What irony was in this scene! In the old days of Egypt Philae was sacred ground, was the Nile-protected home of sacerdotal mysteries, was a veritable Mecca to the believers in Osiris, to which it was forbidden even to draw near without permission. The ancient Egyptians swore solemnly “By him who sleeps in Philae.” Now they sometimes swear angrily at him who wakes in, or at least by, Philae, and keeps them steadily going at their appointed tasks. And instead of it being forbidden to draw near to a sacred spot, needy men from foreign countries flock thither in eager crowds, not to worship in beauty, but to earn a living wage.

And “Pharaoh’s Bed” looks out over the water and seems to wonder what will be the end.

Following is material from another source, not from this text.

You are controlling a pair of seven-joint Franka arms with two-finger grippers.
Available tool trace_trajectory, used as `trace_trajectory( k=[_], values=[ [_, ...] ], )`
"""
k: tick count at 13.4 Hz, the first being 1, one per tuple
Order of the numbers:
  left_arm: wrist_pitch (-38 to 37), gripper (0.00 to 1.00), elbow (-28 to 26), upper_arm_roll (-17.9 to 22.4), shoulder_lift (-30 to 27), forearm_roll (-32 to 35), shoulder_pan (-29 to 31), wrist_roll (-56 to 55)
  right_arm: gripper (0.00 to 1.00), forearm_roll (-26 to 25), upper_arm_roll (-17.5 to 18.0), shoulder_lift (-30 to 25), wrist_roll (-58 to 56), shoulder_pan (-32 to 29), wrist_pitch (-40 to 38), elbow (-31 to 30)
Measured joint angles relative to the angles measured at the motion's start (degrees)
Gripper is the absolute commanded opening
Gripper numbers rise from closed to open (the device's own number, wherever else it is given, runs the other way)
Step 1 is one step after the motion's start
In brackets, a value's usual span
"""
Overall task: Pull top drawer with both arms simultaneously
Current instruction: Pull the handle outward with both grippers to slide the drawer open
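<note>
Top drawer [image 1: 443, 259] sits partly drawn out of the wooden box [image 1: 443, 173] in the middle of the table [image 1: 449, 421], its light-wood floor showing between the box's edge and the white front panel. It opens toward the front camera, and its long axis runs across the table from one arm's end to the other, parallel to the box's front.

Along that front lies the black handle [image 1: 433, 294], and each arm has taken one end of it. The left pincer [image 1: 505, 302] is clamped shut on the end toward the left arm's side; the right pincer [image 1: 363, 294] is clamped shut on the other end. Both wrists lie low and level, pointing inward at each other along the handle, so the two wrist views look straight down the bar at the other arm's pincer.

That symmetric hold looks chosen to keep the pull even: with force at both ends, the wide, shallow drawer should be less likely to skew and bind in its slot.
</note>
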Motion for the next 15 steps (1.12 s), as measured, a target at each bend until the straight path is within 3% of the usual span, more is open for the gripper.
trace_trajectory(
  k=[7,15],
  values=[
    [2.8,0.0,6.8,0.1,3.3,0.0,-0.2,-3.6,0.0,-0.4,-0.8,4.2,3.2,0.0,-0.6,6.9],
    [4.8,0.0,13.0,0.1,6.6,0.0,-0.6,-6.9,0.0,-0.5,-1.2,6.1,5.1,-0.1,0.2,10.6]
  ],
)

I was glad to escape from Shellal, pursued by the shriek of an engine announcing its departure from the station, glad to be on the quiet water, to put it between me and that crowd of busy workers. Before me I saw a vast lake, not unlovely, where once the Nile flowed swiftly, far off a grey smudge—the very damnable dam. All around me was a grim and cruel world of rocks, and of hills that look almost like heaps of rubbish, some of them grey, some of them in color so dark that they resemble the lava torrents petrified near Catania, or the “Black Country” in England through which one rushes on one’s way to the north. Just here and there, sweetly almost as the pink blossoms of the wild oleander, which I have seen from Sicilian seas lifting their heads from the crevices of sea rocks, the amber and rosy sands of Nubia smiled down over grit, stone, and granite.

The setting of Philae is severe. Even in bright sunshine it has an iron look. On a grey or stormy day it would be forbidding or even terrible. In the old winters and springs one loved Philae the more because of the contrast of its setting with its own lyrical beauty, its curious tenderness of charm—a charm in which the isle itself was mingled with its buildings. But now, and before my boat had touched the quay, I saw that the island must be ignored—if possible.